Las otras mujeres lo hallaron todo fácil; su existencia tiene la vulgaridad de un proceso corriente, de un hecho adocenado; pero las solteronas conocen todos los martirios, las torturas de la envidia, el dolor de la espera infinita, y sobre todo, la angustia de lo que está lleno y no puede vaciarse, suprema angustia de lo que desea darse y no puede. En algún siglo futuro, ¿será posible una ley que disponga el amor para todos? Hemos decretado la enseñanza obligatoria, el derecho al trabajo, el derecho a la vida, el derecho al pan: nos falta aún decretar el derecho al amor y a la maternidad.

Marzo, 1912.

VI
LA TENTACIÓN AGRARIA

Los trenes suelen delatar las características de las naciones con una veracidad insubstituible.
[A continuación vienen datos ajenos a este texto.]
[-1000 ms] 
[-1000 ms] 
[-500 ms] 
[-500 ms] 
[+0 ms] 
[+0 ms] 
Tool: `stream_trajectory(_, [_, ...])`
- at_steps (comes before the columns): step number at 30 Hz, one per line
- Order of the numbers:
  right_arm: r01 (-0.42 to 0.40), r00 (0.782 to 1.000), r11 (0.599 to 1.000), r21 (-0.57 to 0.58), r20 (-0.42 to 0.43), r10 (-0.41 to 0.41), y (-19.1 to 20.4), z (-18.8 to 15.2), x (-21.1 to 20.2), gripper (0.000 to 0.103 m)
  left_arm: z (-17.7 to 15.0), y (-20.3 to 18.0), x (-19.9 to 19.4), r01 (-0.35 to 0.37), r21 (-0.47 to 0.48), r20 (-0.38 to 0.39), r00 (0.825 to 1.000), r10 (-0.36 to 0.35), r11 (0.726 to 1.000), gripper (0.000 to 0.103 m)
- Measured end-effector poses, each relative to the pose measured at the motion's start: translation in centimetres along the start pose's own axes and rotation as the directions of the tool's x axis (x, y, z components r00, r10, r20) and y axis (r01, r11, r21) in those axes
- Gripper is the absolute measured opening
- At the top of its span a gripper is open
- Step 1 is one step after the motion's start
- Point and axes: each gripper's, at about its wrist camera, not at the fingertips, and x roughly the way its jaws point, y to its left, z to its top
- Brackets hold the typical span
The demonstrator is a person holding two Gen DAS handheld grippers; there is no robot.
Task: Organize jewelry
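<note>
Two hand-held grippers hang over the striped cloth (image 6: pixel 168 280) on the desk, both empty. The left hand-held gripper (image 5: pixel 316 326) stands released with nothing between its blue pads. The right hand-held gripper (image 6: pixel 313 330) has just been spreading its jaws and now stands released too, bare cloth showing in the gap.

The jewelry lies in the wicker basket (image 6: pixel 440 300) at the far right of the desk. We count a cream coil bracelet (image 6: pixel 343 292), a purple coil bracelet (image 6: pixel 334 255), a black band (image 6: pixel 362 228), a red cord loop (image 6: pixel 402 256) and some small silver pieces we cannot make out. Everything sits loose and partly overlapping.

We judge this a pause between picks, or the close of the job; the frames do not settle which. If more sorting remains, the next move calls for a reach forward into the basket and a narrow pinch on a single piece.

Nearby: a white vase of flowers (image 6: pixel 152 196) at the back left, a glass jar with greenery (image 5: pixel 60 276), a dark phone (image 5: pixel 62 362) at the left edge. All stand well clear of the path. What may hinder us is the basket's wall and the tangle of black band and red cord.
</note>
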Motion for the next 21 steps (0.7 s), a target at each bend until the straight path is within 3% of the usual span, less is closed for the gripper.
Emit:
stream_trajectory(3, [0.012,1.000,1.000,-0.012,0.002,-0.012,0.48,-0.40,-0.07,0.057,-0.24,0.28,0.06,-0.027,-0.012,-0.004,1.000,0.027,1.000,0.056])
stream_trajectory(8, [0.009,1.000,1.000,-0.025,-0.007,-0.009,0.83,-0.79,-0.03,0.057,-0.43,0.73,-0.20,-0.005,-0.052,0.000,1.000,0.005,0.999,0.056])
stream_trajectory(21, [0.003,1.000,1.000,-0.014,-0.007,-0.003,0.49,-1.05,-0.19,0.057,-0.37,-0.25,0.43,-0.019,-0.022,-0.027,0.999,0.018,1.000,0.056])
Yo he aprendido mucha psicología americana en el fondo de un vagón...

Sentémonos en el restaurant de un tren argentino. Cuatro o cinco naciones están allí representadas. Se oye el suave acento de los ingleses, el apasionado hablar de los italianos, el rudo seseo de los españoles. No se advierte en ningún semblante asomo de melancolía o decaimiento. Tratan de comprar novillos, de vender campos, de construir galpones, de adquirir semillas. Al través de los cristales, la sequía pasada deja ver su castigo. Pero nadie hace caso de esta evidente ruina. Todos hablan con el fervor del que tiene por delante la inmensidad del tiempo y del espacio. En efecto, el tiempo es largo y traerá nuevas lluvias, y en cuanto al espacio, ahí está la llanura interminable que aguarda a que la mano del hombre la acaricie con el arado.

La psicología de esas gentes del campo es simple como la del marino, como la del jugador. Puede ser que carezcan de la profundidad que tienen los seres de los países viejos y definitivamente acotados. Son gentes que ignoran el ahorro, la previsión, y por tanto el miedo. Para ellos la tierra es un tapete verde donde se juega a juegos de azar. Lejos de su ánimo las virtudes de la cautela, de los actos bien meditados, de la sujeción a las formas seculares; ellos poseen otras virtudes, que a los sociólogos timoratos pueden parecer defectos: poseen la virtud, o el defecto si se quiere, de la temeridad. Se lanzan a sembrar sin tener semillas, ni herramientas, ni hombres; esto, en Europa, parecería una locura, pero en América resulta perfectamente real. Ponen a una carta todo cuanto tienen. Si ganan, su vida adquiere un tono de increíble arrogancia; si pierden, no han perdido nada, porque vuelven a empezar. Esto también parecería en Europa fantástico, donde el que se arruina una vez ya no se levanta más.

Esta temeridad o inconsciencia, acompañada del valor, no es una cosa antipática, sino al contrario. La temeridad presta a la vida americana un tono ágil, vigoroso y alegre. Más que negociar, se juega. Del fondo de este juego continuo surge una aura de esperanza y optimismo. Porque todos se ven con derecho a jugar, y todos juegan. La especulación alcanza a los más ínfimos y a los más altos. El médico que ahorra cinco mil pesos, compra tierras y las vende luego; el artista construye una casa y la enajena por el doble de su costo; el humilde limpiabotas acude a un remate, compra, vende, juega al alza y baja. El hombre más espiritual, aquel que en Europa no soñaría nunca con adulterar su vida de ensueño y meditación, se entrega él también a la vorágine de la compra y venta. ¡Cuántos deliciosos poetas habrán fracasado en la Argentina por haber substituido el ritmo del oro por el ritmo del verso!

Saliendo en tren de Buenos Aires, cualquiera que sea la línea, el viajero caminará todo el día sin haber salido del mismo paisaje. La unidad topográfica de la mayor parte de la república es uno de sus principales caracteres. Llanura, siempre llanura. El extranjero se siente al principio deprimido por esa falta de variedad panorámica, y si se le pregunta por la belleza del país, confesará que el país tiene bien poca hermosura. La extensión de la planicie fatiga, con la fatiga del océano. Todo se presenta dotado de abrumadora extensión. Cuando la llanura se interrumpe, surge un río también extenso, uniforme, fatigador. El ánimo siente angustia delante de tanta inmensidad, la angustia que nos invade ante el vacío.